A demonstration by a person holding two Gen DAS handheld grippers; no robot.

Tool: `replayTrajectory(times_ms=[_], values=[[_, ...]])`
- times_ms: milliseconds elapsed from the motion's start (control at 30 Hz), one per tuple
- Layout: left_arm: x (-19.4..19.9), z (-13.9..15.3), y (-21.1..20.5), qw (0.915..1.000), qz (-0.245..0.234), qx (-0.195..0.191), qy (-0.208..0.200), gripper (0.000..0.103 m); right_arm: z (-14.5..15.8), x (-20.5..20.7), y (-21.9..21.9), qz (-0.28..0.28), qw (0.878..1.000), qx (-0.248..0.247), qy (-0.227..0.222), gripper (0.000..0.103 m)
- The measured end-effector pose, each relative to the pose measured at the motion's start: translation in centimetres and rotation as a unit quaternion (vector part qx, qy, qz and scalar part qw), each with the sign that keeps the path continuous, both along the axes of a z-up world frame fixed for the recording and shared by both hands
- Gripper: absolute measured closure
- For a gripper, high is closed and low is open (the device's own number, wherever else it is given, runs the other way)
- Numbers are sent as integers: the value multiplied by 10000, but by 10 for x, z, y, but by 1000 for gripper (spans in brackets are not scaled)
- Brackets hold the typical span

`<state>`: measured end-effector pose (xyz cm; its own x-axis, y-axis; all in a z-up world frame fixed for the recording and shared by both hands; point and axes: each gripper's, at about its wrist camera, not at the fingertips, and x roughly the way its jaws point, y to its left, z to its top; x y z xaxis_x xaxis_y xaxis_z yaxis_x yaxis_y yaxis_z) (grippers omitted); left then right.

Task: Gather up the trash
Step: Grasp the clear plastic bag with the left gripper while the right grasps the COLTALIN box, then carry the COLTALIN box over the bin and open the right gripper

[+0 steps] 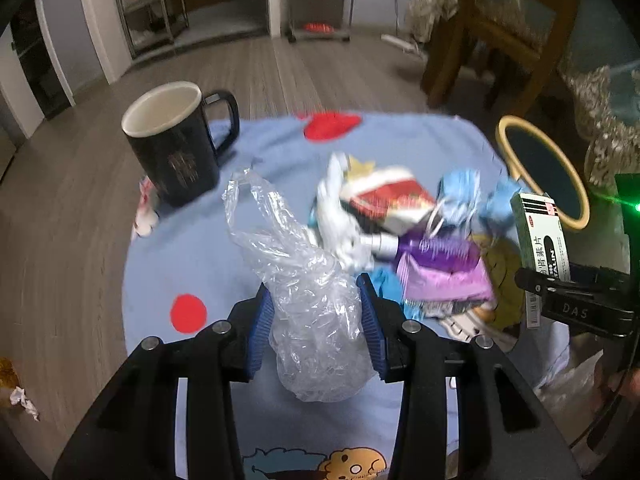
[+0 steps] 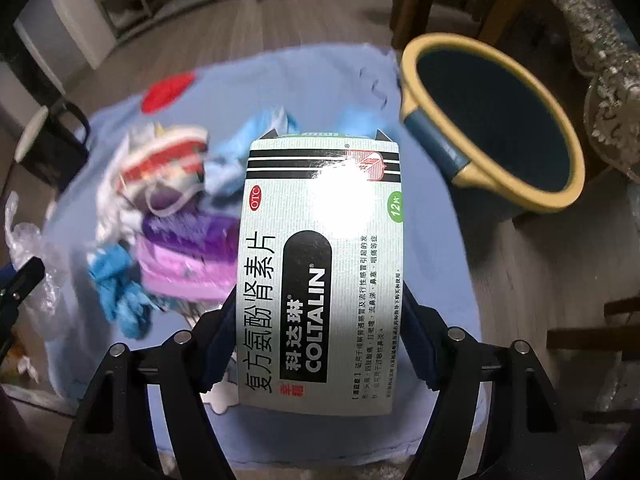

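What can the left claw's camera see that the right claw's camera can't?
Only the left camera shows the whole black mug, the inside of it too, and the left claw squeezing a clear plastic bag.

Only the right camera shows the printed front of the medicine box held in the right claw.

Both show the blue cloth, the pile of wrappers and the yellow-rimmed bin.

Things around the low table

A black mug (image 1: 176, 142) with a white inside stood upright at the upper left of the blue cloth (image 1: 192, 256), which carried red dots and a cartoon print. A wooden chair (image 1: 508, 28) was at the upper right, metal shelves (image 1: 150, 4) at the upper left, and a white power strip (image 1: 402, 42) lay on the wooden floor (image 1: 64, 216).
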<state>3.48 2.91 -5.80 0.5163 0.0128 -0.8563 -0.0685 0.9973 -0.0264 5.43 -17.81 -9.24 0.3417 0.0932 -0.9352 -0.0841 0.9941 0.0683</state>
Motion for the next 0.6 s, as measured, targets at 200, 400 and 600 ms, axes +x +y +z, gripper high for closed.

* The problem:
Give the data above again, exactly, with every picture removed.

* Solution below:
A demonstration by a person holding two Gen DAS handheld grippers; no robot.

Tool: `replayTrajectory(times_ms=[_], values=[[_, ...]])`
- times_ms: milliseconds elapsed from the motion's start (control at 30 Hz), one per tuple
- Layout: left_arm: x (-19.4..19.9), z (-13.9..15.3), y (-21.1..20.5), qw (0.915..1.000), qz (-0.245..0.234), qx (-0.195..0.191), qy (-0.208..0.200), gripper (0.000..0.103 m); right_arm: z (-14.5..15.8), x (-20.5..20.7), y (-21.9..21.9), qz (-0.28..0.28), qw (0.878..1.000), qx (-0.248..0.247), qy (-0.227..0.222), gripper (0.000..0.103 m)
- The measured end-effector pose, each relative to the pose measured at the motion's start: translation in centimetres and rotation as a unit quaternion (vector part qx, qy, qz and scalar part qw), each with the sign that keeps the path continuous, both along the axes of a z-up world frame fixed for the recording and shared by both hands
- Gripper: absolute measured closure
- For a gripper, high is closed and low is open (the device's own number, wherever else it is given, runs the other way)
- Numbers are sent as integers: the value multiplied by 10000, but by 10 for x, z, y, but by 1000 for gripper (spans in brackets are not scaled)
- Brackets hold the typical span

`<state>`: measured end-effector pose (xyz cm; its own x-axis, y-axis; all in a z-up world frame fixed for the recording and shared by both hands; point and axes: each gripper's, at about its wrist camera, not at the fingertips, and x roughly the way its jaws point, y to its left, z to its top; x y z xaxis_x xaxis_y xaxis_z yaxis_x yaxis_y yaxis_z) (grippers omitted); left then right.

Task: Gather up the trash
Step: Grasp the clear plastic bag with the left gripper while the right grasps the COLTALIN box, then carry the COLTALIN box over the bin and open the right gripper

[+0 steps] 
[+0 steps] 

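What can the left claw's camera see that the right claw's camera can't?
Only the left camera shows the whole black mug, the inside of it too, and the left claw squeezing a clear plastic bag.

Only the right camera shows the printed front of the medicine box held in the right claw.

Both show the blue cloth, the pile of wrappers and the yellow-rimmed bin.

Things around the low table

A black mug (image 1: 176, 142) with a white inside stood upright at the upper left of the blue cloth (image 1: 192, 256), which carried red dots and a cartoon print. A wooden chair (image 1: 508, 28) was at the upper right, metal shelves (image 1: 150, 4) at the upper left, and a white power strip (image 1: 402, 42) lay on the wooden floor (image 1: 64, 216).
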<state>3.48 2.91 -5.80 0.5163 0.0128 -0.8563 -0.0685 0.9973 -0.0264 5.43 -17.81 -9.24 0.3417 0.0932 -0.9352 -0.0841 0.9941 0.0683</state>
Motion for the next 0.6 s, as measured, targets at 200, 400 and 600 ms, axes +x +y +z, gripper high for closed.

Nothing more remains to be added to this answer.